→ Exercise prompt
What is the number of lines in these entries that contain "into"? State it alone.

------ Dataset excerpts ------

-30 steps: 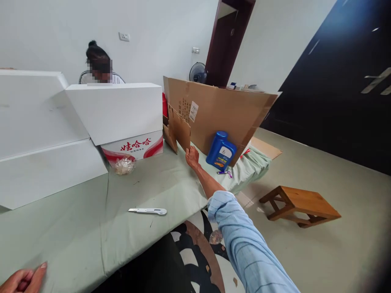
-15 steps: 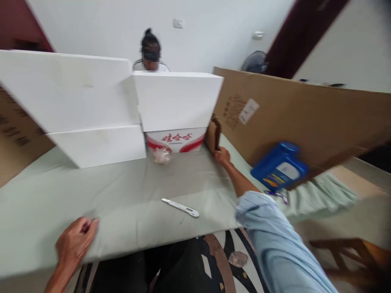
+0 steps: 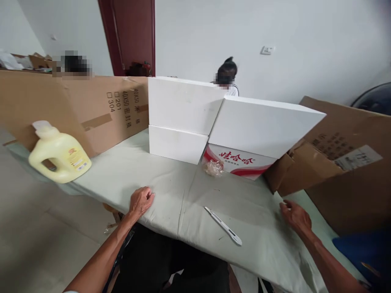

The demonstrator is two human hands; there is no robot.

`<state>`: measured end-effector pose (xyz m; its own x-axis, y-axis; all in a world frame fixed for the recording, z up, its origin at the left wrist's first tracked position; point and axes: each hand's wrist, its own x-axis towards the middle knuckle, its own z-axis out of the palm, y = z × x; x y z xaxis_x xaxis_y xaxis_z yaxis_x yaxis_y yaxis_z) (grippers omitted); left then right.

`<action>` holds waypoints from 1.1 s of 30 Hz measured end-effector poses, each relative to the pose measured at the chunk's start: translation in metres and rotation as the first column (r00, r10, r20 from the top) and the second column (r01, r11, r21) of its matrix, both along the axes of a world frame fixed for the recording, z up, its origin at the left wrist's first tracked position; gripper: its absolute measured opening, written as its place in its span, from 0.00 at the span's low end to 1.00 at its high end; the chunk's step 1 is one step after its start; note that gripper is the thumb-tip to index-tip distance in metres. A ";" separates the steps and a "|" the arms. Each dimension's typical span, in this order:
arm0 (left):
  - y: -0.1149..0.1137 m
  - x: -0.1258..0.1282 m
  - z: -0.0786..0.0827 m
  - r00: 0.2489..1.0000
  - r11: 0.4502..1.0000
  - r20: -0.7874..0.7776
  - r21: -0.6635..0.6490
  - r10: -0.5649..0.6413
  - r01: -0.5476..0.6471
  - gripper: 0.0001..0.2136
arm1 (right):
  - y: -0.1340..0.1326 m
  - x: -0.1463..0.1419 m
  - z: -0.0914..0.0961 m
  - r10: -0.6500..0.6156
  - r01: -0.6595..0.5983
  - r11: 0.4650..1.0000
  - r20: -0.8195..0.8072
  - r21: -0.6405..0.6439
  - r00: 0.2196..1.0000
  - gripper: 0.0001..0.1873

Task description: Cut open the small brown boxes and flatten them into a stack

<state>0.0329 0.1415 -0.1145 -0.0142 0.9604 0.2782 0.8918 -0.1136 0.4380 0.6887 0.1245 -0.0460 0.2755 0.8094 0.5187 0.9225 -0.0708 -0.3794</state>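
My left hand (image 3: 140, 200) rests on the pale green tablecloth (image 3: 171, 179) near the front edge, fingers curled under, nothing visible in it. My right hand (image 3: 295, 215) lies on the cloth at the right, fingers bent and pressing down, just below the flap of a brown cardboard box (image 3: 336, 162). Between the two hands lies a white utility knife (image 3: 224, 226), touched by neither. A small crumpled clear plastic wrap (image 3: 214, 167) sits farther back by a red-and-white printed carton (image 3: 238, 159).
White foam boards (image 3: 189, 118) stand across the back of the table. A long cardboard sheet (image 3: 76, 110) stands at the left with a yellow jug (image 3: 59, 156) in front. A blue jug (image 3: 363, 252) is at the lower right. A person sits behind the boards.
My view has swung to the left. My right hand has let go of the cardboard flap and come back onto the cloth. My left hand has slid forward onto the table.
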 end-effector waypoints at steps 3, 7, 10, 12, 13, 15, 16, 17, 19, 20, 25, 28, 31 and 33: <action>0.002 0.000 0.001 1.000 1.000 -0.005 -0.025 -0.005 0.005 0.10 | -0.009 -0.056 -0.012 0.096 -0.107 0.984 -0.081 -0.140 0.992 0.35; 0.002 0.001 0.001 1.000 0.997 -0.019 -0.071 -0.012 0.011 0.10 | -0.037 -0.151 -0.044 0.371 -0.379 0.899 -0.078 -0.222 0.926 0.28; 0.002 0.002 0.002 0.999 0.995 -0.026 -0.103 -0.021 0.018 0.12 | -0.056 -0.205 -0.058 0.504 -0.484 0.858 0.102 -0.172 0.857 0.22; 0.002 0.002 0.003 0.999 0.993 -0.023 -0.115 -0.025 0.022 0.12 | -0.060 -0.224 -0.059 0.533 -0.507 0.845 0.205 -0.169 0.821 0.18; 0.002 0.002 0.003 0.999 0.993 -0.018 -0.119 -0.027 0.024 0.13 | -0.060 -0.230 -0.058 0.539 -0.508 0.842 0.234 -0.181 0.809 0.18; 0.002 0.002 0.003 1.000 0.992 -0.006 -0.121 -0.029 0.028 0.13 | -0.056 -0.237 -0.053 0.537 -0.498 0.842 0.254 -0.206 0.804 0.18; 0.002 0.001 0.003 1.000 0.992 0.002 -0.119 -0.029 0.029 0.13 | -0.053 -0.240 -0.049 0.533 -0.491 0.845 0.251 -0.211 0.808 0.18; 0.002 0.001 0.003 0.999 0.993 0.010 -0.116 -0.030 0.031 0.13 | -0.049 -0.244 -0.046 0.526 -0.485 0.849 0.244 -0.210 0.815 0.18; 0.002 0.001 0.003 0.999 0.994 0.029 -0.107 -0.032 0.035 0.13 | -0.040 -0.255 -0.039 0.518 -0.482 0.854 0.223 -0.196 0.826 0.17; 0.002 0.001 0.002 0.999 0.994 0.039 -0.102 -0.033 0.037 0.13 | -0.035 -0.263 -0.035 0.519 -0.487 0.853 0.217 -0.186 0.827 0.16; 0.002 0.001 0.001 0.995 0.997 0.096 -0.068 -0.032 0.039 0.13 | -0.002 -0.314 -0.028 0.541 -0.521 0.841 0.244 -0.145 0.805 0.16; 0.001 -0.003 0.002 0.990 0.999 0.142 -0.033 -0.023 0.028 0.10 | 0.017 -0.336 -0.038 0.531 -0.507 0.847 0.241 -0.159 0.812 0.14; -0.001 -0.007 0.005 0.978 0.999 0.206 0.020 -0.034 0.031 0.06 | 0.027 -0.346 -0.054 0.489 -0.461 0.872 0.236 -0.167 0.840 0.12; -0.005 -0.006 0.013 0.964 0.995 0.252 0.065 -0.088 0.074 0.04 | 0.029 -0.348 -0.062 0.457 -0.428 0.888 0.230 -0.168 0.859 0.11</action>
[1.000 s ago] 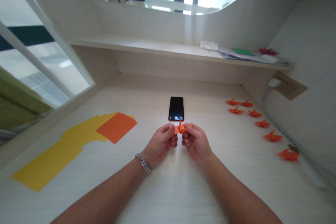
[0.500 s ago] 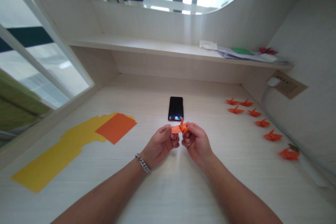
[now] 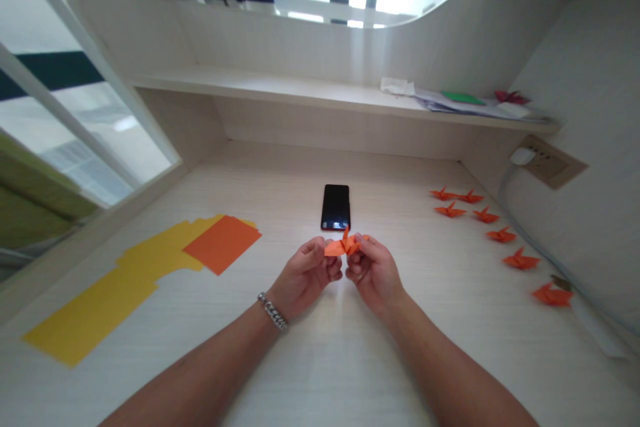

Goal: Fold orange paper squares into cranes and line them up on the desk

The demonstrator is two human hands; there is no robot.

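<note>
A small orange paper crane is pinched between both my hands just above the pale wooden desk. My left hand, with a metal bracelet on its wrist, grips the crane's left wing. My right hand grips its right side. A black phone lies flat on the desk just beyond the crane.
An orange sheet lies on yellow sheets at the left. Several finished orange cranes run in a line along the right side. A shelf at the back holds papers. A wall socket and cable are at the right.
The crane's left wing has been drawn out to the left and flattened between my fingers. My hands stay in nearly the same place.
</note>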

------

→ Written answer
2